EXERCISE PROMPT – Scan the records below and copy every line that contains the string "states".

[Saved data entries]
------
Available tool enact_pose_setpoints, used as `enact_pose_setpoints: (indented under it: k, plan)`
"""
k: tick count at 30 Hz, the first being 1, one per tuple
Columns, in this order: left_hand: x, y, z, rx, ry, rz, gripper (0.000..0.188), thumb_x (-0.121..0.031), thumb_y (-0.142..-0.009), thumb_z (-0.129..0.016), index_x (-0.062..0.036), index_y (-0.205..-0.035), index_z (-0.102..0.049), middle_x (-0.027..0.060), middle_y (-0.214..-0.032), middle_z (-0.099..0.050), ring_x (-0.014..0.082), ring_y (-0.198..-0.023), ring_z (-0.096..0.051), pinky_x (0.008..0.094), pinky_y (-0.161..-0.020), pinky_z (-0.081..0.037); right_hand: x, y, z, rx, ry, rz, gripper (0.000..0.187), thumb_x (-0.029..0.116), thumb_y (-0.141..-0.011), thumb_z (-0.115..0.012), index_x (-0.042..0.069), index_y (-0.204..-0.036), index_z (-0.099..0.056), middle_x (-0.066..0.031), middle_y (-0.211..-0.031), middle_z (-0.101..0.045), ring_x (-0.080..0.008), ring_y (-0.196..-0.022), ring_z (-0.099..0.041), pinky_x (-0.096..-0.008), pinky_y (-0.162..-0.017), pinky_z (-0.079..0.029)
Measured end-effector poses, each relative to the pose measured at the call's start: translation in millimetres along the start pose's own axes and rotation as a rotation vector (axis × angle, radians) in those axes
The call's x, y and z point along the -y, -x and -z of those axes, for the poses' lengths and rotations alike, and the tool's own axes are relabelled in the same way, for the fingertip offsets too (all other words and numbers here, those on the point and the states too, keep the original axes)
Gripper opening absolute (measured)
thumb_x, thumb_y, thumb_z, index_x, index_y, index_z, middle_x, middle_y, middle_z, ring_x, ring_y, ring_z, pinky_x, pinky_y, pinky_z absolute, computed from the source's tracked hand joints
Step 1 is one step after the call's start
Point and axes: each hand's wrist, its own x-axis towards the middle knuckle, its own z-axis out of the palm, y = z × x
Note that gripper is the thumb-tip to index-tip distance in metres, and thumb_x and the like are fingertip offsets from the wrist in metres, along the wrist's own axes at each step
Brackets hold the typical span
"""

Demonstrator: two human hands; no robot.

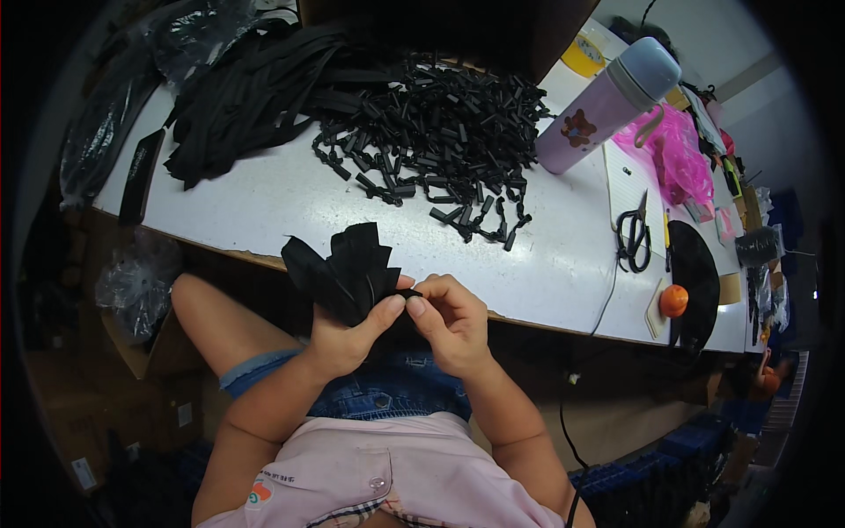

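In front of my lap, just off the near edge of the table, my left hand [345,341] is closed round a bunch of black fabric strips [348,277]. Their flat ends fan out up and to the left. My right hand [453,327] pinches a narrow black end of one strip between thumb and fingers, close to the left thumb. Whether anything else is in that pinch is too small to tell. Beyond the hands lies a heap of small black cord pulls [449,132], some strung together. Left of it is a pile of long black fabric strips [246,97].
The white table [290,207] carries a lilac bottle [585,123], black scissors [634,238], a notepad [620,189], a pink plastic bag [673,163], yellow tape [583,55] and an orange fruit [673,301]. A clear plastic bag [136,290] hangs by a carton at the lower left.
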Motion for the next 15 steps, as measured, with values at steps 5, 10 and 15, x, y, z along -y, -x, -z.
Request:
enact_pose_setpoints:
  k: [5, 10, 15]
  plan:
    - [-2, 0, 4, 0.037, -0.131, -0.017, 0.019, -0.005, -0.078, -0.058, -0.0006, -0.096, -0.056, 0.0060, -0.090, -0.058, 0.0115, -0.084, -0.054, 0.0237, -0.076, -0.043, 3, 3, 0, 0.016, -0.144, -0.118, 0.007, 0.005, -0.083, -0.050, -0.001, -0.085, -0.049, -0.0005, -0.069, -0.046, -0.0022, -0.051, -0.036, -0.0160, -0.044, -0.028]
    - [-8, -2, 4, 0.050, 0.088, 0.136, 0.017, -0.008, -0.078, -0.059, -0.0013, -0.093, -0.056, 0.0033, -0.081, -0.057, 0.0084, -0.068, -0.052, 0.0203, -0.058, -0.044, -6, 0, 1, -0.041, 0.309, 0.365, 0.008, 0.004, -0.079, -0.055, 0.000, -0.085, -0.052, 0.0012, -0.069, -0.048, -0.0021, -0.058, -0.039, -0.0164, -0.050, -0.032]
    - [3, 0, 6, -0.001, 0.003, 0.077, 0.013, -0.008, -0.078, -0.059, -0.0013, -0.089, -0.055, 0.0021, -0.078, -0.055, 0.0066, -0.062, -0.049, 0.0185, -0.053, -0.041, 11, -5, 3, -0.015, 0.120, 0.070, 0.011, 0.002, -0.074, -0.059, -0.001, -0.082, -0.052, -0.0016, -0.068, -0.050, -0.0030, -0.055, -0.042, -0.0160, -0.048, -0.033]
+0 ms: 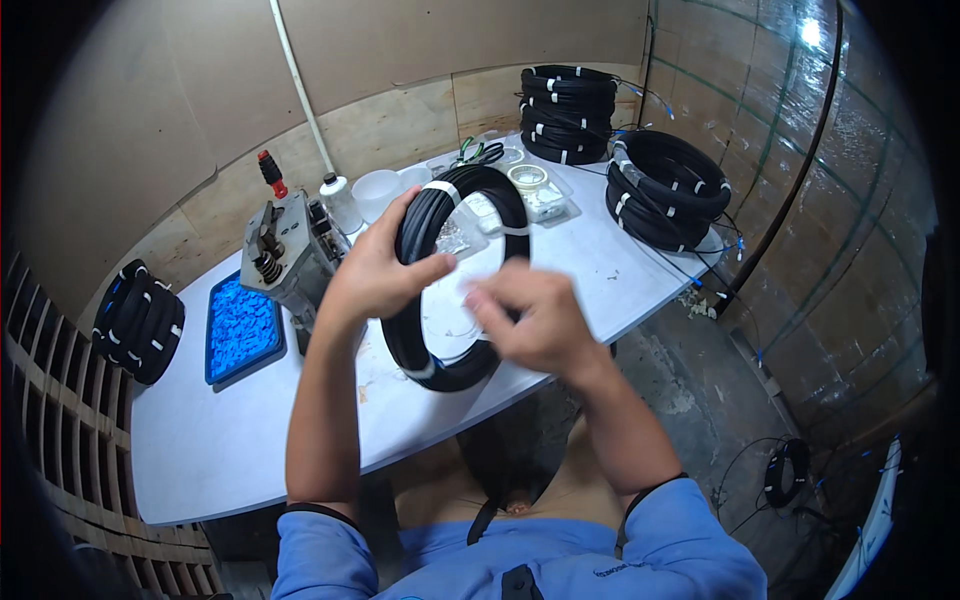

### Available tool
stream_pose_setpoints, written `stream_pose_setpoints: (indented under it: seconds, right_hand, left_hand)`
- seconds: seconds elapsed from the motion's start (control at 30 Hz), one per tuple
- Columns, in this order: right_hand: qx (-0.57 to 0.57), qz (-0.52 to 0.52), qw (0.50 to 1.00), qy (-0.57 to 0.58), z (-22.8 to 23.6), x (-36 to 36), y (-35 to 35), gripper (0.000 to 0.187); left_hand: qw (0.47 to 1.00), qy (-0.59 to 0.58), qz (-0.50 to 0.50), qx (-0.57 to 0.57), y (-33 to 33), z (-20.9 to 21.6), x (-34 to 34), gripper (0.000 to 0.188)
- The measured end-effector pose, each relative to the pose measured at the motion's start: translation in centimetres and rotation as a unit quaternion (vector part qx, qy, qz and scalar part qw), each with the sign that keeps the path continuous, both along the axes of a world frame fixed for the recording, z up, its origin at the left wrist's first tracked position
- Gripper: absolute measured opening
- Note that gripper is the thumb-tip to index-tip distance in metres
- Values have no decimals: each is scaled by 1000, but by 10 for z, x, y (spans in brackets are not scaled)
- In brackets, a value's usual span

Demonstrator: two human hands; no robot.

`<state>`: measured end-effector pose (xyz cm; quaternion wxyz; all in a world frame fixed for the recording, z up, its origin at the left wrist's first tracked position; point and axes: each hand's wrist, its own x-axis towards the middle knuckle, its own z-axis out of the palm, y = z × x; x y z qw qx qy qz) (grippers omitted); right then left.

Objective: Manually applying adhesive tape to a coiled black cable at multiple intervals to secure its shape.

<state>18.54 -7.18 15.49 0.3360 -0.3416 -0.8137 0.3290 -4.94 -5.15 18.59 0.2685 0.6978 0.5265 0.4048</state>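
Note:
A coil of black cable (405, 335), bound with several white ties, stands tilted over the near part of the white table. My left hand (372, 272) is closed round its left side, the thumb reaching across the inner edge. In front of the coil's right side is my right hand (543, 318), blurred by motion. Its fingers are curled and the thumb meets the forefinger; whatever they pinch, if anything, is too smeared to make out. Through the coil's opening I see a clear bag of small parts (462, 235) on the table.
Left of the coil stands a metal bench machine (285, 255), with a tray of blue pieces (243, 320) beside it. Stacked black coils stand at the far right (668, 190), the back (568, 115) and the left edge (140, 320). A white bottle (341, 205) and white bowl (377, 195) sit behind.

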Motion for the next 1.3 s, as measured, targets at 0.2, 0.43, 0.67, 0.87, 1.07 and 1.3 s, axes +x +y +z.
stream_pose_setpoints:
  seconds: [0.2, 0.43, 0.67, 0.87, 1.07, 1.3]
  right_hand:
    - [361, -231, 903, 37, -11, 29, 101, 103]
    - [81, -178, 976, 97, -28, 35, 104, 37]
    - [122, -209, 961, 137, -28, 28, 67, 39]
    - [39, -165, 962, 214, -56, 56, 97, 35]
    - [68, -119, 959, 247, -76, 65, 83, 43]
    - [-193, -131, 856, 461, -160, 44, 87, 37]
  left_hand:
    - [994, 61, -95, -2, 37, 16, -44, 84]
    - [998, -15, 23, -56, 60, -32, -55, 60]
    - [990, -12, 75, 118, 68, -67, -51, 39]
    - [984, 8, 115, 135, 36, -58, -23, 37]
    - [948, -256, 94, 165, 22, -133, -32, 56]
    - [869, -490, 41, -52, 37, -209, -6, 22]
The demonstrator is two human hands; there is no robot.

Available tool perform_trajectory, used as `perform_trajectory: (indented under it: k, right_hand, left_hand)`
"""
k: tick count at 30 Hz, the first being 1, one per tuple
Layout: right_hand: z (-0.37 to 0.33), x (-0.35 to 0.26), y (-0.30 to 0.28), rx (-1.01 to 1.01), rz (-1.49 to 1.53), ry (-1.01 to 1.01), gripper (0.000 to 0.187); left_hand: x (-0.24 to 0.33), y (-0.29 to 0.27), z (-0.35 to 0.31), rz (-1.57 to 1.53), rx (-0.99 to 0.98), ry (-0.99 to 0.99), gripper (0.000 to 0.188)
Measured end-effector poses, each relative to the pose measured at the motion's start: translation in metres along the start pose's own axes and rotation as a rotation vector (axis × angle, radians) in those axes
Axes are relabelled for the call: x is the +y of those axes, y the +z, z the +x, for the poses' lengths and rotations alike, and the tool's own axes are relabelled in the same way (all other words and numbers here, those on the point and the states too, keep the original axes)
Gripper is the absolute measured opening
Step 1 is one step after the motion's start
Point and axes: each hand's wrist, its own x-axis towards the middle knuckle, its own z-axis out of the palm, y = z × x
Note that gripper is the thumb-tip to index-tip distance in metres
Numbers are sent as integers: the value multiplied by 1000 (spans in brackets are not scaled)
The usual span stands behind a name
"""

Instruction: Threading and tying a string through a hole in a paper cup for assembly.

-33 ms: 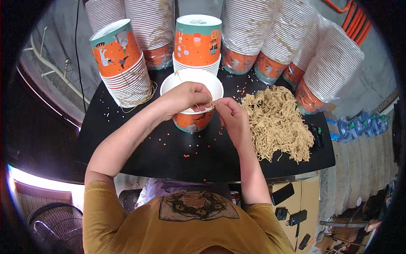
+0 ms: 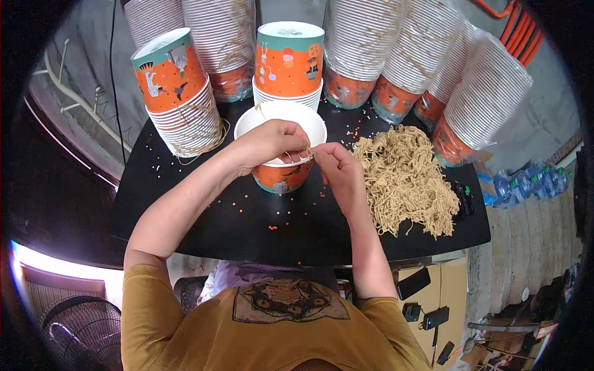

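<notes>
Working piece: we list one paper bucket (image 2: 280,179), orange and green with a white inside, standing mouth up on the black bench (image 2: 334,241), in front of us. At its near right rim is a thin tan cord (image 2: 310,151).

Hands: our left hand (image 2: 276,143) reaches over the near rim, its grip pinching the cord; our right hand (image 2: 340,166), just outside the rim, has its grip pinched on the cord too. Their fingertips are partly hidden. The left hand covers part of the bucket's mouth.

Near surroundings: one stack of inverted buckets (image 2: 288,65) close behind the working piece, blocking the far side; one more inverted stack (image 2: 179,108) to the left, tan strands draped over its rims; a tangled heap of tan cord (image 2: 408,185) just beside our right wrist, taking up the right of the bench; scattered small red and white bits (image 2: 272,227).

Farther back: several plastic-wrapped stacks (image 2: 365,52), lining the far edge.

Off the bench: clear bluish plastic bottles (image 2: 538,182) at right; a mesh-caged fan (image 2: 83,334) at lower left; black devices (image 2: 436,318) on a cardboard surface (image 2: 451,287) at lower right.
</notes>
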Motion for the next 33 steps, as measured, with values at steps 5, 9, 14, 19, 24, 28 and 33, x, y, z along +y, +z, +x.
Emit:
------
FINISHED EXERCISE –
The call's x, y and z point along the -y, -x and -z of those axes, for the poses' lengths and rotations alike, and the tool's own axes are relabelled in the same way, for the fingertip offsets too (all other words and numbers here, those on the point and the states too, keep the original axes)
Axes are relabelled for the call: x is the +y of those axes, y the +z, z the +x, for the poses' lengths and rotations alike, and the tool's own axes are relabelled in the same way (all other words and numbers here, those on the point and the states too, keep the original axes)

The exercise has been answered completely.